Recap of Descriptive Statistics and Hypothesis Testing

March 21, 2025 13 min read

A thorough exploration of descriptive statistics, hypothesis testing, and their practical application in finance, including central tendency measures, correlation, parametric vs. non-parametric tests, and common pitfalls.

On this page

Enhance Your Learning:

CFA Mock Exams (iOS) CFA Mock Exams (Android)

Overview of Descriptive Statistics

Descriptive statistics are all about summarizing and understanding data. When we say “descriptive,” we mean tools like the mean and median that help us pinpoint typical values, or the variance that tells us how numbers spread out. Let’s walk through the main categories: measures of central tendency (Where’s the middle?), measures of dispersion (How spread out is the data?), and correlation/covariance (How do variables move together?).

Sure, we all know that various formulae exist, but it’s super important to grasp why these metrics matter in finance. If you’re analyzing a stock’s returns over time (maybe monthly returns of your favorite large-cap stock), you’d probably start with the average return (the arithmetic mean) and the standard deviation (a measure of the fluctuations in returns). Then, if you’re building a portfolio, you might check how your stock’s returns correlate with those of other assets. All of these tasks—or “checks,” if you like—fall under descriptive statistics.

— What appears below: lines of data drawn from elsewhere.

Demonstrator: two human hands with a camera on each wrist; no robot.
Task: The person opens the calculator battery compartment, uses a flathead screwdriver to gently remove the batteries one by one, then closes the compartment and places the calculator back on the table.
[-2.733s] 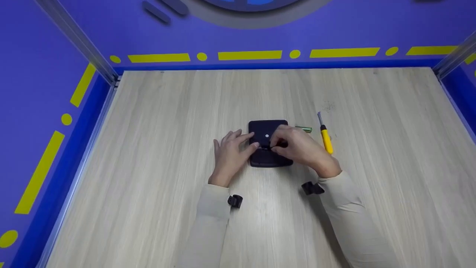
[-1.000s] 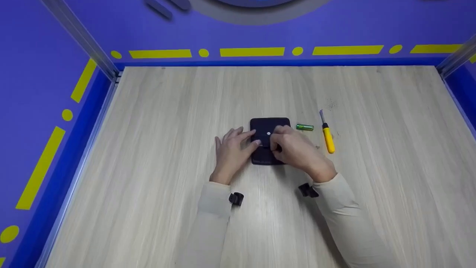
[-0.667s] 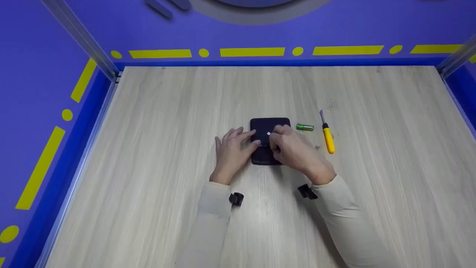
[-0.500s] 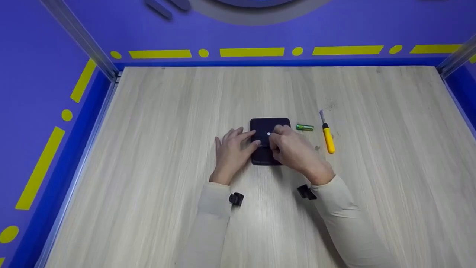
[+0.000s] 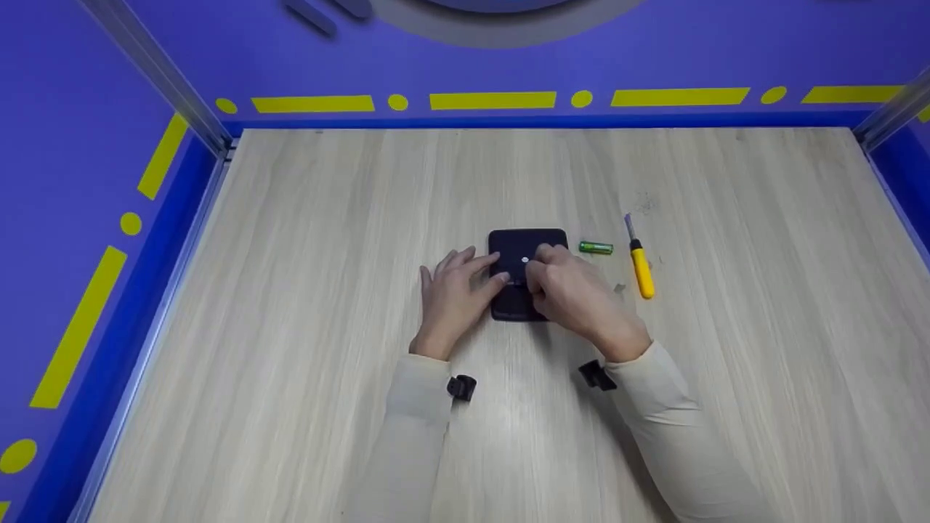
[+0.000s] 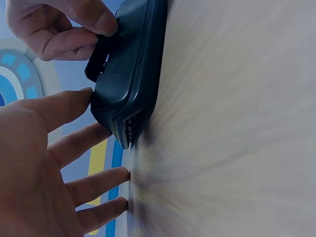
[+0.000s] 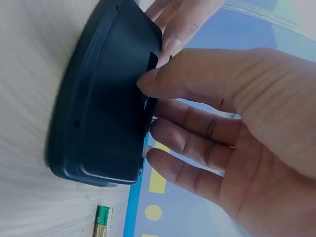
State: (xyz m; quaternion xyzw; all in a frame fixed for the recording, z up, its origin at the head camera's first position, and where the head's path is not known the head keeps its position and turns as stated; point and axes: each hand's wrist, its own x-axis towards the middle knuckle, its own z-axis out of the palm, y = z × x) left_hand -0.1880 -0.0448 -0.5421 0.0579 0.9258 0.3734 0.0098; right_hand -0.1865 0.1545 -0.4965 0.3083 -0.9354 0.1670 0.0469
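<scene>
A flat black device (image 5: 516,309) with rounded corners lies on the table, a small white round pad (image 5: 524,259) on its upper face. My left hand (image 5: 452,299) has its fingers spread at the device's left side, thumb and index finger touching its edge. Over the middle of the device, my right hand (image 5: 574,294) pinches a thin black cover (image 6: 97,64) between thumb and fingers. In the left wrist view that cover stands tilted up from the device's face. The slot beneath it is mostly hidden by the right fingers.
A green battery (image 5: 596,248) lies just right of the device. Farther right is a screwdriver (image 5: 641,270) with a yellow handle. A small greyish bit (image 5: 619,288) sits near the right hand. Blue panels (image 5: 465,69) border the wooden table (image 5: 327,254).
Over the device, my right hand has turned and shifted slightly toward me, uncovering the whole battery in the head view. My left hand keeps its place at the device's edge.
</scene>
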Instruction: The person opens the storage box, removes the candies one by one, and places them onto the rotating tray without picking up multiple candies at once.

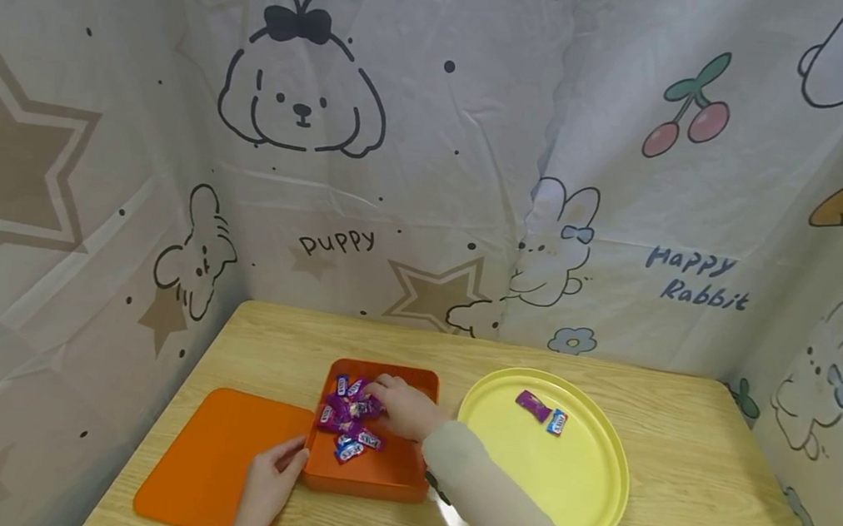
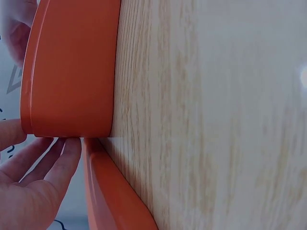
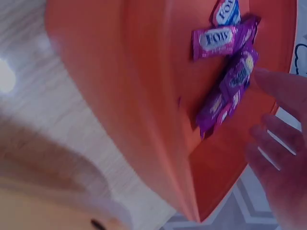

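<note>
An open orange box (image 1: 369, 489) holds several small wrapped candies (image 1: 356, 408), purple ones and blue-and-red ones, gathered mostly at its left side. My right hand (image 1: 403, 406) reaches down into it from the right. In the right wrist view one fingertip of that right hand (image 3: 283, 158) comes right up to a purple candy (image 3: 238, 72), and the other fingers spread apart over the box floor. My left hand (image 1: 273, 477) touches the box's left wall near the front corner. In the left wrist view its thumb (image 2: 12, 133) is at the rim, its fingers against the wall below.
A flat orange lid (image 1: 204, 461) lies on the wooden table (image 1: 680, 486) left of the box. Right of the box is a round yellow tray (image 1: 544, 491) bearing a purple candy (image 1: 533, 406) and a blue-and-red candy (image 1: 557, 423). A patterned curtain (image 1: 429, 172) surrounds the table.
</note>
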Available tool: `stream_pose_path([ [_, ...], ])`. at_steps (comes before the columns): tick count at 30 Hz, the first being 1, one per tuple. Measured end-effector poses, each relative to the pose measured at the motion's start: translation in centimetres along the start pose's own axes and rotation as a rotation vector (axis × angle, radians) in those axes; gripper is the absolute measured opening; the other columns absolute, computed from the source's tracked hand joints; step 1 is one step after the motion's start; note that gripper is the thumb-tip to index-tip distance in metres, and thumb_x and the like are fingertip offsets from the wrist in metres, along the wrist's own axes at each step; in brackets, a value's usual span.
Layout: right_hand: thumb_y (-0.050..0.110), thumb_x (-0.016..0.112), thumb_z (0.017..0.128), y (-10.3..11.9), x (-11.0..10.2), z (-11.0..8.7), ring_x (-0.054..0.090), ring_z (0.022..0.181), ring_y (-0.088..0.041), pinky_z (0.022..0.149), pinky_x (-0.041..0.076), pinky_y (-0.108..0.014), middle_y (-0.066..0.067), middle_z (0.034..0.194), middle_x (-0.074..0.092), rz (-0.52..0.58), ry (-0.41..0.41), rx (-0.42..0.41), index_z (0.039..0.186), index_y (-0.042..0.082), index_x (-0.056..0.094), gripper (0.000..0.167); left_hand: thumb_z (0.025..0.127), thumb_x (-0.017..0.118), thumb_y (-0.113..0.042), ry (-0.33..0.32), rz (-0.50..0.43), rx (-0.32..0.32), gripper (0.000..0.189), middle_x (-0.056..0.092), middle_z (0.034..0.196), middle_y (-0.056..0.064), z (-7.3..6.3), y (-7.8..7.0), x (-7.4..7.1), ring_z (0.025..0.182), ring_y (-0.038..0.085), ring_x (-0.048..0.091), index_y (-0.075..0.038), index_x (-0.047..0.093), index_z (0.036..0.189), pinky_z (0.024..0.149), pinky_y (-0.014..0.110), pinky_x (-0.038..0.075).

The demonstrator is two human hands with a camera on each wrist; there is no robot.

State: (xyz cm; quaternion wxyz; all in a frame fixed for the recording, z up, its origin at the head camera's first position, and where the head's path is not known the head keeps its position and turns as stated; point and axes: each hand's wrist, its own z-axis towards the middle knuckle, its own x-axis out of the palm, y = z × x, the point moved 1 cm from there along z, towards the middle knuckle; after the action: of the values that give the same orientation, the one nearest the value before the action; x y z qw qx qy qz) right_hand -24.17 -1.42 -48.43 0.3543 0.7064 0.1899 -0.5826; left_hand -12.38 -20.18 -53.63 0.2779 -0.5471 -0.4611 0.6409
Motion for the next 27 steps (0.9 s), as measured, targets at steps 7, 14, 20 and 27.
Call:
stream_pose_path([
  [7, 0.019, 0.068, 0.083, 1.4, 0.9, 0.5, 0.050, 0.117, -0.021, 0.098, 0.042, -0.032, -0.007, 0.127, 0.053, -0.055, 0.107, 0.074, 0.120, 0.014, 0.059, 0.039, 0.090, 0.058, -0.012, 0.012, 0.005, -0.016, 0.034, 0.060, 0.112, 0.026, 0.0, 0.1, 0.0, 0.100, 0.033, 0.061, 0.010, 0.057, 0.116, 0.084, 0.037, 0.051],
  [14, 0.016, 0.070, 0.081, 2.2, 1.5, 0.7, 0.060, 0.091, -0.011, 0.086, 0.049, -0.024, 0.003, 0.101, 0.063, -0.088, 0.144, 0.063, 0.103, 0.015, 0.066, 0.022, 0.090, 0.058, -0.013, 0.012, 0.013, -0.023, 0.034, 0.060, 0.112, 0.025, 0.1, 0.1, 0.0, 0.100, 0.032, 0.061, 0.009, 0.058, 0.116, 0.083, 0.037, 0.051],
  [20, 0.013, 0.069, 0.081, 2.7, 2.1, 0.7, 0.060, 0.089, -0.012, 0.084, 0.050, -0.025, 0.003, 0.093, 0.062, -0.090, 0.171, 0.134, 0.096, 0.017, 0.066, 0.016, 0.090, 0.058, -0.014, 0.019, 0.010, -0.019, 0.035, 0.060, 0.112, 0.025, 0.1, 0.1, -0.1, 0.100, 0.032, 0.061, 0.010, 0.057, 0.116, 0.082, 0.036, 0.051],
  [27, 0.011, 0.070, 0.080, 2.8, 2.7, 0.6, 0.061, 0.088, -0.012, 0.082, 0.051, -0.025, 0.002, 0.092, 0.064, -0.119, 0.173, 0.137, 0.098, 0.017, 0.066, 0.019, 0.090, 0.058, -0.013, 0.018, 0.008, -0.015, 0.035, 0.060, 0.112, 0.026, 0.1, 0.1, -0.1, 0.100, 0.032, 0.061, 0.010, 0.057, 0.116, 0.083, 0.037, 0.051],
])
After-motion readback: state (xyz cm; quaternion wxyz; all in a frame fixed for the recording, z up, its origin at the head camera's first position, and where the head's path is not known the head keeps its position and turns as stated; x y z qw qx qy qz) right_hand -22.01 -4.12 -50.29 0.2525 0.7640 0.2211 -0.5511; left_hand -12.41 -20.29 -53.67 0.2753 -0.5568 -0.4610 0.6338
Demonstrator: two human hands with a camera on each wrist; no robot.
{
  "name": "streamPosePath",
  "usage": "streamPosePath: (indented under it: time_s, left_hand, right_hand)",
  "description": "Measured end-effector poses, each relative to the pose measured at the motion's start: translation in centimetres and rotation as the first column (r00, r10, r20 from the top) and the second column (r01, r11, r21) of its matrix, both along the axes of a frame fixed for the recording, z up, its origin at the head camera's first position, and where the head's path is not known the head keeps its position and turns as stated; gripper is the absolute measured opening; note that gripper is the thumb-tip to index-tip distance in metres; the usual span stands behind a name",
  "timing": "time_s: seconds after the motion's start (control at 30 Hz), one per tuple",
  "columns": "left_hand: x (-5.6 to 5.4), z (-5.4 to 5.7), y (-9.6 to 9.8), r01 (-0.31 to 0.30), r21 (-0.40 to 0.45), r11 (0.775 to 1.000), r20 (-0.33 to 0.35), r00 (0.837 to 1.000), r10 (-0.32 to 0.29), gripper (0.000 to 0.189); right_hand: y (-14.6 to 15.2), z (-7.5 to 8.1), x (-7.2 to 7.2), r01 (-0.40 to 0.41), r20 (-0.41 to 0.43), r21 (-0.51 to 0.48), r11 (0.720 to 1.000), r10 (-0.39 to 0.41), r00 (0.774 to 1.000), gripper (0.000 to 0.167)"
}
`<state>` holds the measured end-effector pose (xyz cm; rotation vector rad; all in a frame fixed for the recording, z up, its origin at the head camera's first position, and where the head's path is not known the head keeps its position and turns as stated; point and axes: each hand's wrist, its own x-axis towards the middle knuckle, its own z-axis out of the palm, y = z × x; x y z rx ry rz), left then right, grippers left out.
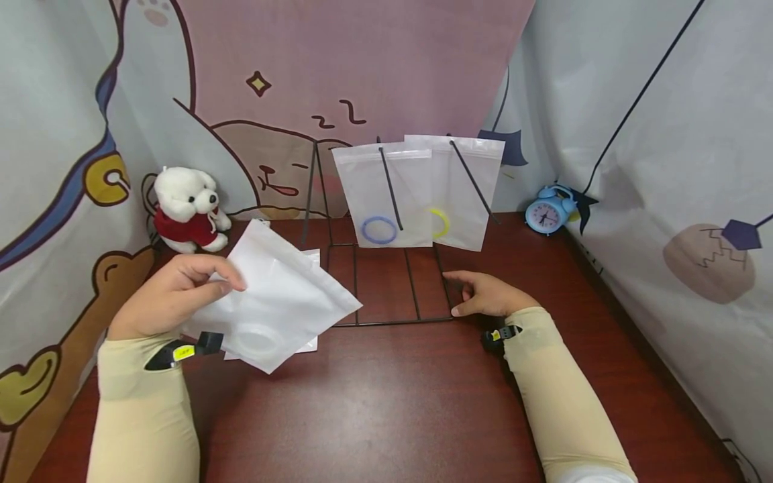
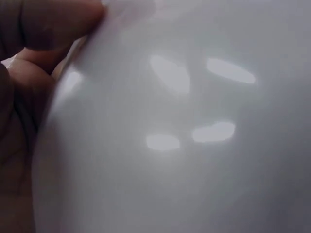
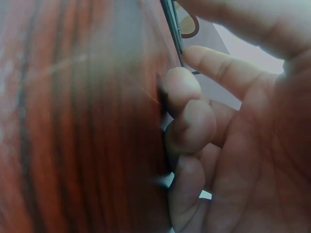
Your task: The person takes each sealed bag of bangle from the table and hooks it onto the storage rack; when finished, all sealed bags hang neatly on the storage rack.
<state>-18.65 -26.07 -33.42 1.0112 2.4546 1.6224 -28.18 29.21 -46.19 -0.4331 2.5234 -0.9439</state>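
Note:
My left hand (image 1: pixel 181 292) pinches a corner of a white zip bag (image 1: pixel 274 282) between thumb and fingers. A pale ring (image 1: pixel 256 341) shows faintly through its lower part. In the left wrist view the bag's glossy film (image 2: pixel 170 107) fills most of the picture beside the fingers. Beneath it, more white bags (image 1: pixel 309 343) lie on the table. My right hand (image 1: pixel 492 294) touches the right side of a black wire rack (image 1: pixel 417 285), its forefinger and thumb spread along the base wire. The other fingers (image 3: pixel 194 126) bend loosely above the wood.
Two bags hang on the rack's prongs: a white bag with a blue ring (image 1: pixel 386 181) and another with a yellow ring (image 1: pixel 477 231). A plush bear (image 1: pixel 184 208) sits at the back left of the table (image 1: pixel 374 409). A blue alarm clock (image 1: pixel 546 213) stands back right.

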Motion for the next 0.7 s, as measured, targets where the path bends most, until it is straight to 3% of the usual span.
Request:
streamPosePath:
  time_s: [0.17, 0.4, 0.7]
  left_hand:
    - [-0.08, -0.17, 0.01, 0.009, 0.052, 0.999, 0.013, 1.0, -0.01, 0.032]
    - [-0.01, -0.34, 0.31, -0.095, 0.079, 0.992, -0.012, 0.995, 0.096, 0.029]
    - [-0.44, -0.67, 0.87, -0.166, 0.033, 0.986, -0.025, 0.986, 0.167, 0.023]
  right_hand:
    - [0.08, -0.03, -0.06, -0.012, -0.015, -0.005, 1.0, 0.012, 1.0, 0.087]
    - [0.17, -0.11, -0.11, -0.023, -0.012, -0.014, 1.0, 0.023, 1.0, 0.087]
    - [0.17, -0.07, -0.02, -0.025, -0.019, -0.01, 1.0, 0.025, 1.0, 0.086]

Measures of Central Tendency

• Mean (Arithmetic Mean):
The arithmetic mean (often just called “mean”) is the average value of a set of observations. If we have n observations x₁, x₂, …, xₙ, their mean is:

\bar{x} = \frac{\sum_{i=1}^n x_i}{n}.

This measure is widely used to represent expected returns when analyzing stocks or entire portfolios.

• Median:
The median is the midpoint of the dataset when your observations are arranged in ascending (or descending) order. That is to say, half the observations are above the median and half are below. If you have an odd number of observations, it’s simply the middle one. If it’s even, you take the average of the two middle ones. In investment contexts, the median is less sensitive to extreme outliers, such as a one-off quarter with extraordinary returns (either extremely high or negative).

• Mode:
The mode is the most frequently occurring value in a dataset. In finance, it is less often used for things like returns (because returns are typically numerical and continuous in nature), but you might encounter the mode in categorical data—say, the most common credit rating an issuer has across different rating agencies.

Measures of Dispersion

• Range:
The simplest measure of dispersion is the range, which is the difference between the maximum and minimum values in your dataset. If your monthly returns range from –3% to +5%, then your range is 8%. It’s straightforward but can be misleading if there is just one big outlier.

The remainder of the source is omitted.